Well I learned the subject by thinking about what would physically happen. For example with a pin, no matter what you do it will not move freely left, right, up or down it is essentially fixed. Therefore since the pin is not able to move up or down (y-direction) freely a reaction force is created, likewise since the pin is not able to move right or left (x-direction) then a reaction force is created. It's the same concept for all supports, a rocker can move side to side freely so no reaction force is created in the x direction, but a rocker cannot move freely vertically so a vertical reaction force is created. Also it doesn't matter what way you draw the arrows on the diagram, once you work out the calculations using the equations of equilibrium if you obtained a negative number than you know you drew your forces in the wrong direction. If you're using Hibbeler's Engineering Mechanics:Statics 13th edition re read the chapter, it discusses all these things and also gives a nice chart of supports and their reactive forces. You can also check YouTube there's a user by the name structurefree and he does an excellent job explaining engineering concepts as well and he has a ton of these problems on his channel. Hope that helps

 

[nvn]

jukos: In #1, I think you are correct; I currently think there is no horizontal reaction force at point A. I.e., I currently think Ax = 0 N.

In #2, the support at point A is shown and clearly stated to be a rocker, not a pin. The rocker at point A is free to rock (translate) horizontally. Therefore, the support at point A generates no horizontal reaction force.

In #3, they perhaps assumed Ax is directed in the +x direction because the reaction force at point B has a negative horizontal force component (?). But even if they assumed the wrong direction, then the answer for Ax would turn out negative, as stated by SteamKing and caldweab.

In #4, as stated by others, you do not need to know the direction of the reactions. If you draw any reaction in the wrong direction, then it would turn out negative in your answers. You have three equilibrium equations, and three unknowns. Therefore, you can solve for the reactions using statics (static equilibrium). This is how you will find out how the applied external moment affects the reactions.
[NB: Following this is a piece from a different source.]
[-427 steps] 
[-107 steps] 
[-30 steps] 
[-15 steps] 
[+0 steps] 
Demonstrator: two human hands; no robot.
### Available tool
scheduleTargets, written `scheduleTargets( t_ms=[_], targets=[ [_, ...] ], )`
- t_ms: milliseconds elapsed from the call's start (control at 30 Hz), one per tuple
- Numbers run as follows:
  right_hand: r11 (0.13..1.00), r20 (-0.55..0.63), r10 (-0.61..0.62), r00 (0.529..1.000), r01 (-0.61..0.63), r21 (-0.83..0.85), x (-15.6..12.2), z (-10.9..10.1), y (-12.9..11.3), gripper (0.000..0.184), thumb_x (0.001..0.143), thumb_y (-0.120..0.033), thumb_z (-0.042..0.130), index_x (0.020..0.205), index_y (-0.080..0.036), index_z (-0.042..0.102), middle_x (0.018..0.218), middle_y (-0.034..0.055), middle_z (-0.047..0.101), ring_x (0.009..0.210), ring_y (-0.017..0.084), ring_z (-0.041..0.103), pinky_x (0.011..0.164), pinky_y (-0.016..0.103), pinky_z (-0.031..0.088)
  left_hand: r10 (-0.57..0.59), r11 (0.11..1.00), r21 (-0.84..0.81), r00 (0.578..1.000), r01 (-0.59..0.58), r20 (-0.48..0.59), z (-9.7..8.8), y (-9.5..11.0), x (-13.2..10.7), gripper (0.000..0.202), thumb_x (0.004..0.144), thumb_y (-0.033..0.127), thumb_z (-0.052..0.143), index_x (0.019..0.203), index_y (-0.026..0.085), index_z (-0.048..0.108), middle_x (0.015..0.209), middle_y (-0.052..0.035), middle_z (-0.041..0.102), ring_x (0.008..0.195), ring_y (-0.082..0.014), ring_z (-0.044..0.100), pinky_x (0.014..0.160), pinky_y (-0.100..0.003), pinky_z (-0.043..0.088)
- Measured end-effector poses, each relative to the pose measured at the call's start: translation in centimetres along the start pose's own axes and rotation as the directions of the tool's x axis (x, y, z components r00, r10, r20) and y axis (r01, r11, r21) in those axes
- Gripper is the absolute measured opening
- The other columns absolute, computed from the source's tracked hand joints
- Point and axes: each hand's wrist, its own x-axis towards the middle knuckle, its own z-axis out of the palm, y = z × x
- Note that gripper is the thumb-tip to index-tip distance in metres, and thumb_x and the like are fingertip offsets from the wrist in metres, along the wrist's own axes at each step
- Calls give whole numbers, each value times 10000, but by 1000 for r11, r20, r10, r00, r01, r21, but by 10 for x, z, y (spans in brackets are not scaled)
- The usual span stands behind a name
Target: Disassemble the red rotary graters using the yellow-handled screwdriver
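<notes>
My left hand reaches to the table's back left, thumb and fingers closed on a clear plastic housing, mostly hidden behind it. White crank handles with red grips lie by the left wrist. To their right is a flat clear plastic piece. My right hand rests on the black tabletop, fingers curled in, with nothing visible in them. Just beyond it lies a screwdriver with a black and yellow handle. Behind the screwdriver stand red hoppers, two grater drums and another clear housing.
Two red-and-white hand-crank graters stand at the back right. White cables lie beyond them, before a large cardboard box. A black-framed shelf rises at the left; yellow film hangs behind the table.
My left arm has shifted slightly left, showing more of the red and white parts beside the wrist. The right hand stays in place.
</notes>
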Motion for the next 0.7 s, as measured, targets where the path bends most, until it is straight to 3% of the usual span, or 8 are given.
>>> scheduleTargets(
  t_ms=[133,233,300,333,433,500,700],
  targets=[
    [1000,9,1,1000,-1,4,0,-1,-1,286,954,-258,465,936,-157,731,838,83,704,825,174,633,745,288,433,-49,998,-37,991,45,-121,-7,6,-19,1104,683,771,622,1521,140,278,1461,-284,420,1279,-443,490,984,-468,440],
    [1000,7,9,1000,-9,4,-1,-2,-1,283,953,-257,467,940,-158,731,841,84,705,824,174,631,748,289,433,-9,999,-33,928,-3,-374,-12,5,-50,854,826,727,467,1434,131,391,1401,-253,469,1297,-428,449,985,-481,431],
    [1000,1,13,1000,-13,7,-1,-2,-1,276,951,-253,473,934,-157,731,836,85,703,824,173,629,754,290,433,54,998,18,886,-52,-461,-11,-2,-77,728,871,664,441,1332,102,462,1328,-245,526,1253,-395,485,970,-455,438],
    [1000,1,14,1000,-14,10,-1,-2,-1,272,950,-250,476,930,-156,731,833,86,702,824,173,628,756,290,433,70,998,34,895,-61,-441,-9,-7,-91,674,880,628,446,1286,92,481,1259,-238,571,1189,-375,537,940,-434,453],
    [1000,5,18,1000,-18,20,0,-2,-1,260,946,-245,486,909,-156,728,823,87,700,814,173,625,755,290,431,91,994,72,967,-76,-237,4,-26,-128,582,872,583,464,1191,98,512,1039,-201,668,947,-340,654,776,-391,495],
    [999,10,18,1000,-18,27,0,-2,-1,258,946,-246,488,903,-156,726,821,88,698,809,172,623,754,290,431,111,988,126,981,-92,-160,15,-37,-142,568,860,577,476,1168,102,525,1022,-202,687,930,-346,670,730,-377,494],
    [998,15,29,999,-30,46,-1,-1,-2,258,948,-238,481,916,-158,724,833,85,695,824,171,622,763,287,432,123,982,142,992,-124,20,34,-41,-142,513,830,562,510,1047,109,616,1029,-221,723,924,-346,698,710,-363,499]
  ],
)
In #6, good catch; you are correct. Assume spring A is connected to the diving board with a pin. Assume spring B is connected to the board with a roller.

 

[caldweab]

In #6, a couple is generated by the two springs. When the boy is standing on the end of the board, it is horizontal; after he jumps off, the board assumes some angle, which suggests that the springs undergo some extension/compression when someone of the proper weight is standing on the end of the board to make it horizontal.

In #2, if there were two axial reactions, the beam would be much harder to solve. I agree that with two pins, there should be two axial reactions. IMO, this example is slightly incorrect, but I think it is just for practice in setting up and solving equilibrium equations. With two axial reactions, I think the beam is statically indeterminate, and additional equations of equilibrium derived from strength of materials have to be developed.

As a general rule, in the other examples, one assumes the positive direction of reactive forces and moments at the start of analyzing for equilibrium. After running thru the equilibrium calculations, if the reactive forces and moments are negative, it means that the assumed directions of action made at the beginning of the calculation were in error.

Number 2 is not statically indeterminate. There's three unknowns and three equations of equilibrium. If we take the moment about B we can solve for Ay, since it eliminates By and Bx from the calculations. We can then sum forces in the Y direction using the value of Ay we found from the moment equation to get By, finally summing forces in the X direction will give you Bx. The support at a is a rocker not a pin, if it were a pin this problem would be a bit more complicated because you'd have two vertical reactive forces and two horizontal reactive forces. 4 unknowns, 3 equations. Although you don't need strength of materials in this case to solve it.